**Exercise directions:** Please return, exactly and only, the lines beginning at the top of the entries below and ending with the line containing "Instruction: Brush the"; keep out the pictures.

Items from a data source
* * * * *
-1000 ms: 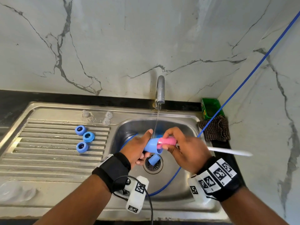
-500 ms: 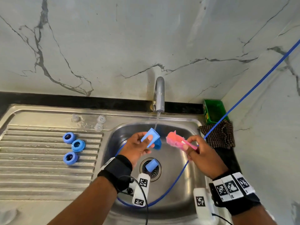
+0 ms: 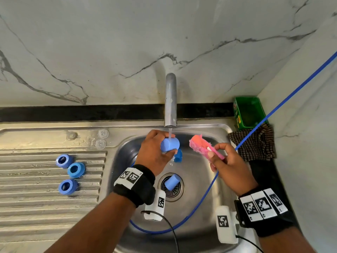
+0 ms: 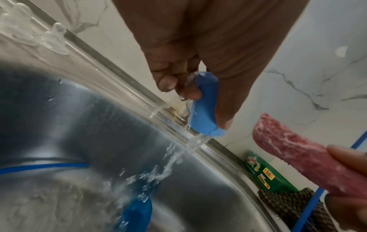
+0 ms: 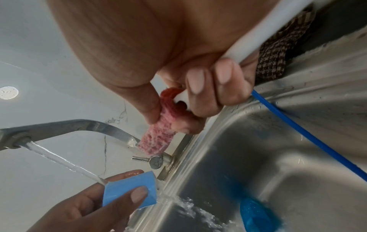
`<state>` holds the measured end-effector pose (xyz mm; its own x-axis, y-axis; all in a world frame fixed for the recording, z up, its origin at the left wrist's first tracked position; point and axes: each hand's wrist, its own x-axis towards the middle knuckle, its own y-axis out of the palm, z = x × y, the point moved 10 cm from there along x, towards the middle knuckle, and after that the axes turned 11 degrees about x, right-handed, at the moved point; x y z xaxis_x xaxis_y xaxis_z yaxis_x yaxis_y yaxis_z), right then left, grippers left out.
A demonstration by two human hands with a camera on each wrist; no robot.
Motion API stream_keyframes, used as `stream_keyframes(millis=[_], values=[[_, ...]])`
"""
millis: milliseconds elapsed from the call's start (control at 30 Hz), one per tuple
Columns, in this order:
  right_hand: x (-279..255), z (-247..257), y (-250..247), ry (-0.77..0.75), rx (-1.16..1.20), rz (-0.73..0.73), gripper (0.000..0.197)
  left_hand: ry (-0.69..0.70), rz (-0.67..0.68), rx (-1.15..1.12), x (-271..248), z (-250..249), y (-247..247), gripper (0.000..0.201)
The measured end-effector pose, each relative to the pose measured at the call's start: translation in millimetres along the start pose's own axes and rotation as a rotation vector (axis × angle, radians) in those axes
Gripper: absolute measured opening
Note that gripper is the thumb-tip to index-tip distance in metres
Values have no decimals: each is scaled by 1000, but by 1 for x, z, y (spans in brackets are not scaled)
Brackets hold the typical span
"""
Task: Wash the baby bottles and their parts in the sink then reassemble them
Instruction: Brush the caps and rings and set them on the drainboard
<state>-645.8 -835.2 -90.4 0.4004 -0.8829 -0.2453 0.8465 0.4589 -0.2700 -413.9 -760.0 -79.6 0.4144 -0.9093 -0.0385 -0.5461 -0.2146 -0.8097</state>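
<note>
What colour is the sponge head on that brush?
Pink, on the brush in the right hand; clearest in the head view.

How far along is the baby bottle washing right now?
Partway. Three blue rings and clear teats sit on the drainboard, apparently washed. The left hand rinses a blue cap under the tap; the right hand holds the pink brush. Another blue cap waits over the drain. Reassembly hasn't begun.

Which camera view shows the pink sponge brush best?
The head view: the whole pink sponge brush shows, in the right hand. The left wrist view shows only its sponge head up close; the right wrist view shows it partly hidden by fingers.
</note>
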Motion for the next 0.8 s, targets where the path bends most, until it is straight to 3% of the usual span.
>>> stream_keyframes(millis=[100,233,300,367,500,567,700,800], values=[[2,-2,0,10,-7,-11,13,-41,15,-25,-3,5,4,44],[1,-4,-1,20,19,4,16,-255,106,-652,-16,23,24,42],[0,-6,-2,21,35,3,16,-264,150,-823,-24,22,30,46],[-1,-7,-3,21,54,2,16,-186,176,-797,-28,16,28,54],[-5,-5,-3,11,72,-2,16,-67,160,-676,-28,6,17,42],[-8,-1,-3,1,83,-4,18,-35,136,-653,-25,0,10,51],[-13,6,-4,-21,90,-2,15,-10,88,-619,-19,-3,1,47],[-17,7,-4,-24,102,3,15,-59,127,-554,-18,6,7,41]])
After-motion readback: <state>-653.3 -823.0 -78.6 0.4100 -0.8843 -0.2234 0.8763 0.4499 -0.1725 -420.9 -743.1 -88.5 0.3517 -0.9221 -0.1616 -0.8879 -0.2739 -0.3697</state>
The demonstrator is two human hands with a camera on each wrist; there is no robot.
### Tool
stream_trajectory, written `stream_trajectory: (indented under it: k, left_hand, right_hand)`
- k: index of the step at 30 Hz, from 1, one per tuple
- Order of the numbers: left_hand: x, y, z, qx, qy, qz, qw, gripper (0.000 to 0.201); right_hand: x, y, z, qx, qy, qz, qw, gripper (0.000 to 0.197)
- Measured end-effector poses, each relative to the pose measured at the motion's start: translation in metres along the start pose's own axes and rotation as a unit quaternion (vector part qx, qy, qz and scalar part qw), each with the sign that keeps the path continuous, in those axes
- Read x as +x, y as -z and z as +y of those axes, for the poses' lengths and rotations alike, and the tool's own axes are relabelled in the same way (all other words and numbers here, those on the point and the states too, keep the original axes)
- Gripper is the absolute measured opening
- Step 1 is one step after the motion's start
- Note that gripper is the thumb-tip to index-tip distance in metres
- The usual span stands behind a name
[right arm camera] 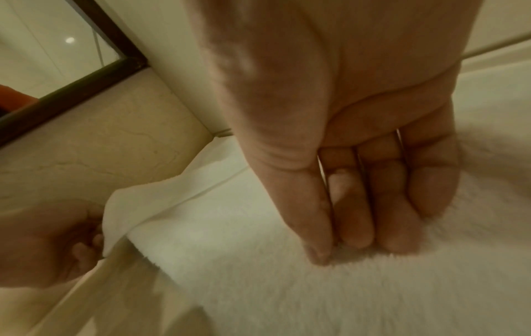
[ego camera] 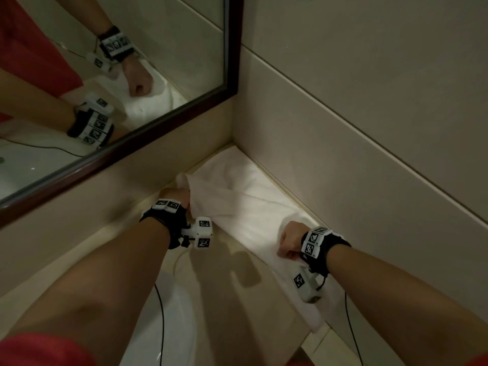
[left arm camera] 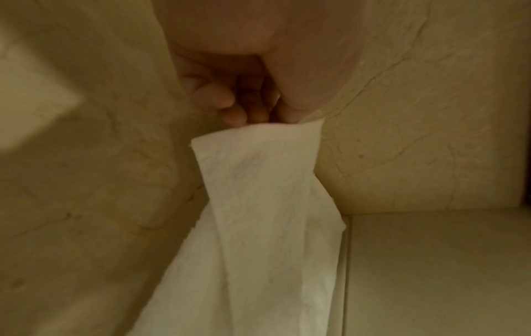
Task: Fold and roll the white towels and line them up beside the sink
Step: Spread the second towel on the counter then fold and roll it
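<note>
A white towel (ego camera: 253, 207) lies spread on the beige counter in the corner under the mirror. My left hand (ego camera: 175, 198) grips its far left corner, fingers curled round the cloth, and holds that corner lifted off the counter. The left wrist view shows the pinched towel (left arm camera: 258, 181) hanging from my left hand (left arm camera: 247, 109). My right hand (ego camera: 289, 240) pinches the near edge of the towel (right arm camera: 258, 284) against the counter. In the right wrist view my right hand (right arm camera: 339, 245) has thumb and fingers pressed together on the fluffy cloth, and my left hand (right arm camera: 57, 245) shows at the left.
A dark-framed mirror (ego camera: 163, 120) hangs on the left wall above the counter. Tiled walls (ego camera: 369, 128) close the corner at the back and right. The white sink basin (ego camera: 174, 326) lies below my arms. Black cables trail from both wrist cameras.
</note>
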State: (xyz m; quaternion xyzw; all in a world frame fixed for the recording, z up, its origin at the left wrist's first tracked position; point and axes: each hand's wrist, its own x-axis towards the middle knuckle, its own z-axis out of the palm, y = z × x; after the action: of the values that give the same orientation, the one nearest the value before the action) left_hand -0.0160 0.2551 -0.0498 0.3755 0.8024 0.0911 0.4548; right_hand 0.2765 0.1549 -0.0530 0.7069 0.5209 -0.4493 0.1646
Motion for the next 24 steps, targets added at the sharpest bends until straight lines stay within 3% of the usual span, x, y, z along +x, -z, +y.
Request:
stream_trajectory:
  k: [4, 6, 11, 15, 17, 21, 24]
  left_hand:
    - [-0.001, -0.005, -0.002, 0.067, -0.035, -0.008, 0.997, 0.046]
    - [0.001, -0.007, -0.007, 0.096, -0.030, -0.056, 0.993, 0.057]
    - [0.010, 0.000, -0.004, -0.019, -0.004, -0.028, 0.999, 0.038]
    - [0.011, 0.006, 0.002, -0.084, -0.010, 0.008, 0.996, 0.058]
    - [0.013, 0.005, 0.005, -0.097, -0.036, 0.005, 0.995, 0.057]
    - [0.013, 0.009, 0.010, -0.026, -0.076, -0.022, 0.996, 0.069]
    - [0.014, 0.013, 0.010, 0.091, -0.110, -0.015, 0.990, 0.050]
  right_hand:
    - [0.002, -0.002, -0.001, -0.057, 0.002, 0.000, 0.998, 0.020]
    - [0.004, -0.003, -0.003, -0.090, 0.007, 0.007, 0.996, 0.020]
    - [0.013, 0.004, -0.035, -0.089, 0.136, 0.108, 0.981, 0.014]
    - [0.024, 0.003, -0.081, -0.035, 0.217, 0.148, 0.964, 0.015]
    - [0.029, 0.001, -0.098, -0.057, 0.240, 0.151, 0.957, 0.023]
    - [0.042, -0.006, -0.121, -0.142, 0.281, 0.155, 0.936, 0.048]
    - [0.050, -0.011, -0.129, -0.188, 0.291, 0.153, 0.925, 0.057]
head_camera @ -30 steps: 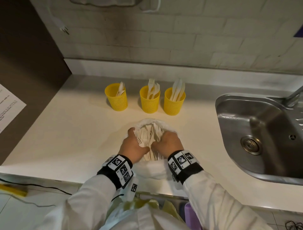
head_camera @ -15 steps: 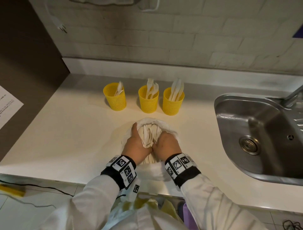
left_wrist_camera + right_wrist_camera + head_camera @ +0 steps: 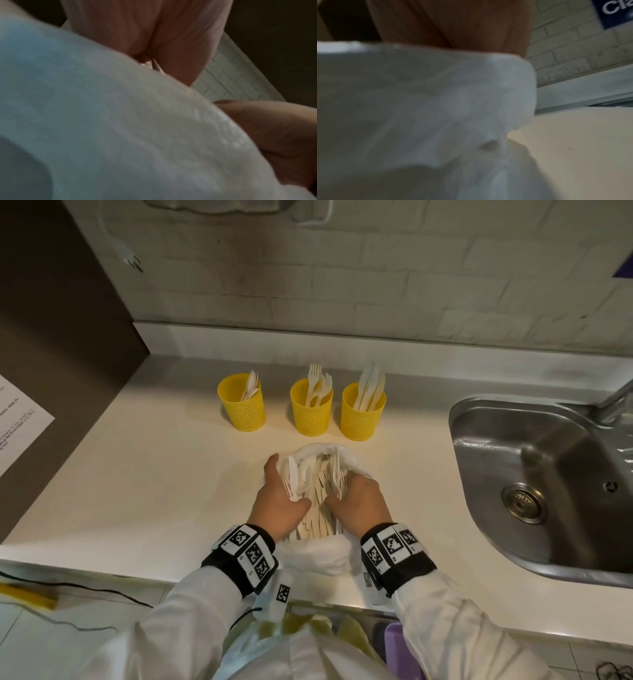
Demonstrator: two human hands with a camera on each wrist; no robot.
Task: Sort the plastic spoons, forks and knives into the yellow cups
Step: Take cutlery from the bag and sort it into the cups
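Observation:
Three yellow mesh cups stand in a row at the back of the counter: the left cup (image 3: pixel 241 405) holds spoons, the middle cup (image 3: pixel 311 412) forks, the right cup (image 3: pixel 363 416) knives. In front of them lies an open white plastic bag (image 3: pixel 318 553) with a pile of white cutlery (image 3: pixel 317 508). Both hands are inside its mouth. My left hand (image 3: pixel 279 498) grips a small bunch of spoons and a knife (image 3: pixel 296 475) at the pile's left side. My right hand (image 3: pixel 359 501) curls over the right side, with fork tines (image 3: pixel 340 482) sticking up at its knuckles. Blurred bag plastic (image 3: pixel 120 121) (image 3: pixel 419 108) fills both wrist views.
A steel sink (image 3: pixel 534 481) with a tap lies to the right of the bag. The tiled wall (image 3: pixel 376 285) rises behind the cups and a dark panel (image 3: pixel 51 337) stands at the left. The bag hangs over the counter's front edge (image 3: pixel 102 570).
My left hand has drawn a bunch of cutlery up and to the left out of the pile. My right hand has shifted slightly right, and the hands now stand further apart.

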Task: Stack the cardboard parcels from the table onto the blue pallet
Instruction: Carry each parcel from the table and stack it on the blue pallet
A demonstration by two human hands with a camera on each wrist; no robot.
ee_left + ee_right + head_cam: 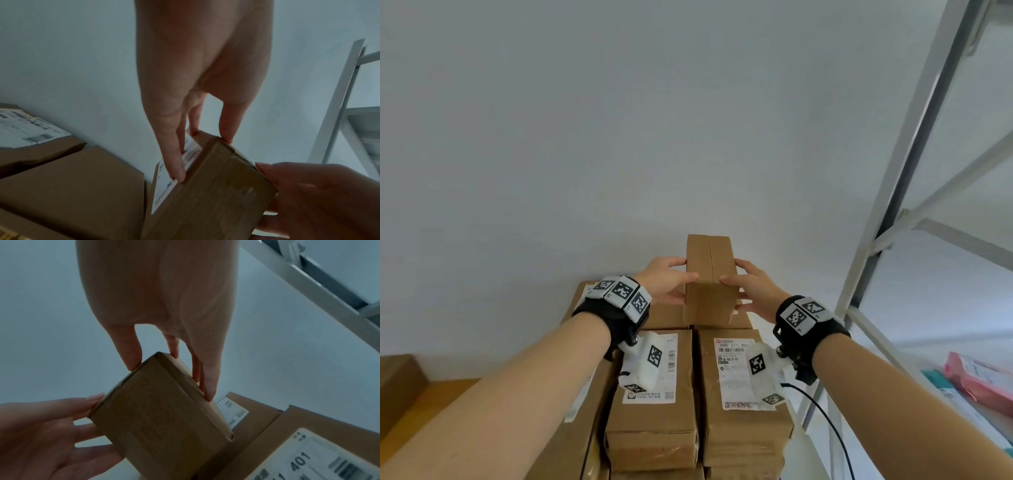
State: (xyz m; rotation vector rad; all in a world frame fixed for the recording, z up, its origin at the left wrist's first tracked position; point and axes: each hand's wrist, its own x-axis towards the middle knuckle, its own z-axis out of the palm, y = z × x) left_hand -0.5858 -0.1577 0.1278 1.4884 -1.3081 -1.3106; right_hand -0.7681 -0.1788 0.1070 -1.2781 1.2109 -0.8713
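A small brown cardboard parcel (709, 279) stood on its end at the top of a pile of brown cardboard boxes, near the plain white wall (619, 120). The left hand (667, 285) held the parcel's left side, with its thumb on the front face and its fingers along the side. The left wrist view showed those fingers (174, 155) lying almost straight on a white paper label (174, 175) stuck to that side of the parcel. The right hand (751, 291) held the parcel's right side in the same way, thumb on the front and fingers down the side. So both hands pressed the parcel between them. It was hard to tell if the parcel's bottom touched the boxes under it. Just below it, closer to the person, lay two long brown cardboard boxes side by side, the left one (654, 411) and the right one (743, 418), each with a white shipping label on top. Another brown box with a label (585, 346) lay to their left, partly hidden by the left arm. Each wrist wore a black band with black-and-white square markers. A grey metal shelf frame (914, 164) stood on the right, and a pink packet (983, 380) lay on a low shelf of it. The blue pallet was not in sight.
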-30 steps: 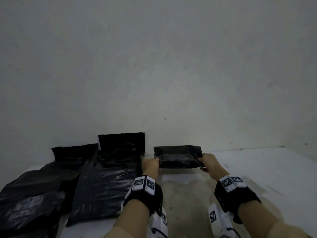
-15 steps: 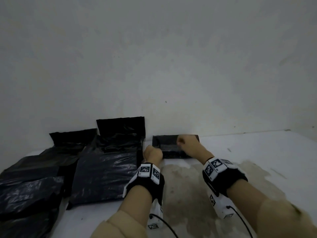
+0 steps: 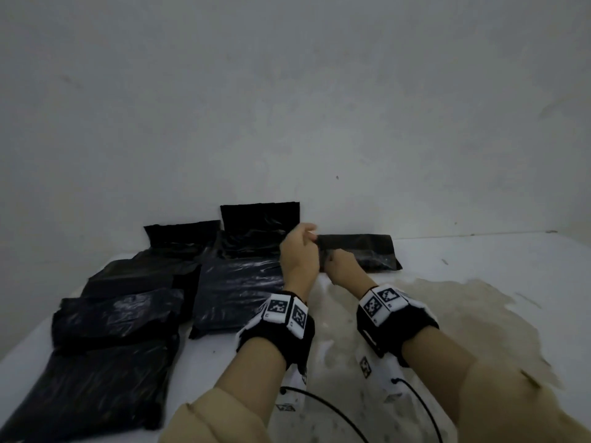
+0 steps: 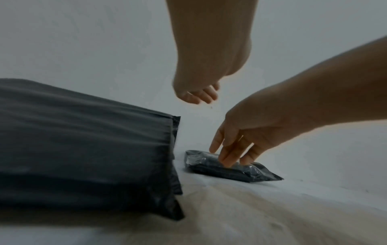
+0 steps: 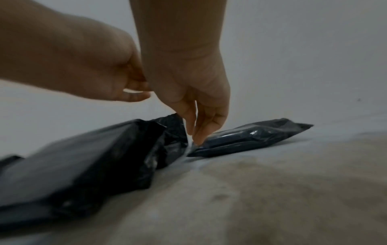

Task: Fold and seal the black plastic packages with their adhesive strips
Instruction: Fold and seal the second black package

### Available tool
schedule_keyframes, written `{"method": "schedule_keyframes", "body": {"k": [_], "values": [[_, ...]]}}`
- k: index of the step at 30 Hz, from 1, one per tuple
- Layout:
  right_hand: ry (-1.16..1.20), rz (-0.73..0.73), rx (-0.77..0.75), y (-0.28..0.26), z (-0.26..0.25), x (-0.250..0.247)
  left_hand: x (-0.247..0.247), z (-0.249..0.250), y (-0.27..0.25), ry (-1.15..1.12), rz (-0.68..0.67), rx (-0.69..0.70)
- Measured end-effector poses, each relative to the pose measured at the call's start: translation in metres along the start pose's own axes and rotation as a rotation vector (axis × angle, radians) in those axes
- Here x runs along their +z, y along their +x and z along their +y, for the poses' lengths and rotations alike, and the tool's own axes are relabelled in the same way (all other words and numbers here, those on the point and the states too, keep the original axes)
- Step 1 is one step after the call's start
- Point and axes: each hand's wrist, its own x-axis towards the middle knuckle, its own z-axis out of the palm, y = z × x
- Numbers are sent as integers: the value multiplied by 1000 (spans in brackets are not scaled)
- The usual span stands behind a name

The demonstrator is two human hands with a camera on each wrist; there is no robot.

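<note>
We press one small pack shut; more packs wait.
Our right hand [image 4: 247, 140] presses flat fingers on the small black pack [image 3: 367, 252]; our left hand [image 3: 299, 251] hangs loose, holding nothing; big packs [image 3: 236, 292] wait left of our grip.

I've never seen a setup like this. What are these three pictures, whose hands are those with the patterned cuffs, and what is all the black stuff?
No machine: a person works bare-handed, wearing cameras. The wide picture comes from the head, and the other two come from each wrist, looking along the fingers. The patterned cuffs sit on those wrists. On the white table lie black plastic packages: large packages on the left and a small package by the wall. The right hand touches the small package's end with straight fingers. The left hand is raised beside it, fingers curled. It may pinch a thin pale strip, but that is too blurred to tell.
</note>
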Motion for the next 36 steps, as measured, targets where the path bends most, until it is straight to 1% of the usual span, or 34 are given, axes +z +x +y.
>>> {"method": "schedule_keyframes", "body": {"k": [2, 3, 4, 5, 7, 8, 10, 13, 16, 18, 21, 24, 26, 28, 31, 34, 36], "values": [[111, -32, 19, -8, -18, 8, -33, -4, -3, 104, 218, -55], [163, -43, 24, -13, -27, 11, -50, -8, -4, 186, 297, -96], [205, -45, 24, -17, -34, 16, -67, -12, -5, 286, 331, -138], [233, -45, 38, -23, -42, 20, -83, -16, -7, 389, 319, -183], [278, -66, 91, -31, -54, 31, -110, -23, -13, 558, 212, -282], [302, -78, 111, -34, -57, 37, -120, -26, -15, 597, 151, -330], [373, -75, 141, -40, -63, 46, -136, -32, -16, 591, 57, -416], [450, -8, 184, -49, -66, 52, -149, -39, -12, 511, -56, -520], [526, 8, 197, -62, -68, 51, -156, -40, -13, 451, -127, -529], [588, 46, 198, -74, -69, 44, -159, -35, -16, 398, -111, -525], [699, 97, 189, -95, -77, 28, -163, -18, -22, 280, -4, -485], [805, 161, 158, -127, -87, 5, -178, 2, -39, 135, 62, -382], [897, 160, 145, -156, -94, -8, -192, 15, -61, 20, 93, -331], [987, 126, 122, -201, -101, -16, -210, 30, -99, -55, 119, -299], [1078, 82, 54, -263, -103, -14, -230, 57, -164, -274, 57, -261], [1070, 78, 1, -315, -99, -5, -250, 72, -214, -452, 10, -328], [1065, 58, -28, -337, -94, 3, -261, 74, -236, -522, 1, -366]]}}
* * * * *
**Task result:**
-1000 ms: 
-500 ms: 
+0 ms: 
+0 ms: 
+0 ms: 
`<state>` holds the measured end-effector pose (xyz mm; its own x-axis, y-axis; all in a world frame fixed for the recording, z up, its origin at the left wrist's first tracked position; point and axes: each hand's wrist, its own x-axis towards the middle knuckle, its own y-axis out of the palm, z = x × y, the point moved 10 cm from there along x, towards the middle knuckle, and after that the axes turned 11 degrees about x, right-handed, at the moved point; x y z xaxis_x xaxis_y xaxis_z yaxis_x yaxis_y yaxis_z), right then left, grippers left out.
A demonstration by two human hands with a camera on each wrist; no robot.
Motion API stream_keyframes, used as `stream_keyframes(millis=[_], values=[[_, ...]])`
"""
millis: milliseconds elapsed from the call's start (control at 30 Hz), one per tuple
Columns, in this order:
  right_hand: x (-279..255), z (-247..257), y (-250..247), ry (-0.77..0.75), rx (-1.16..1.20), rz (-0.73..0.73), gripper (0.000..0.197)
  left_hand: ry (-0.69..0.70), rz (-0.67..0.68), rx (-1.15..1.12), x (-271..248), z (-250..249), y (-247..247), gripper (0.000..0.201)
The measured end-effector pose, each relative to the pose measured at the call's start: translation in millimetres along the start pose's own axes and rotation as a rotation vector (axis × angle, radians) in those axes
Gripper: absolute measured opening
Note that gripper is the thumb-tip to index-tip distance in metres
Values have no decimals: each is scaled by 1000, but by 1 for x, z, y (spans in brackets are not scaled)
Brackets hold the typical span
"""
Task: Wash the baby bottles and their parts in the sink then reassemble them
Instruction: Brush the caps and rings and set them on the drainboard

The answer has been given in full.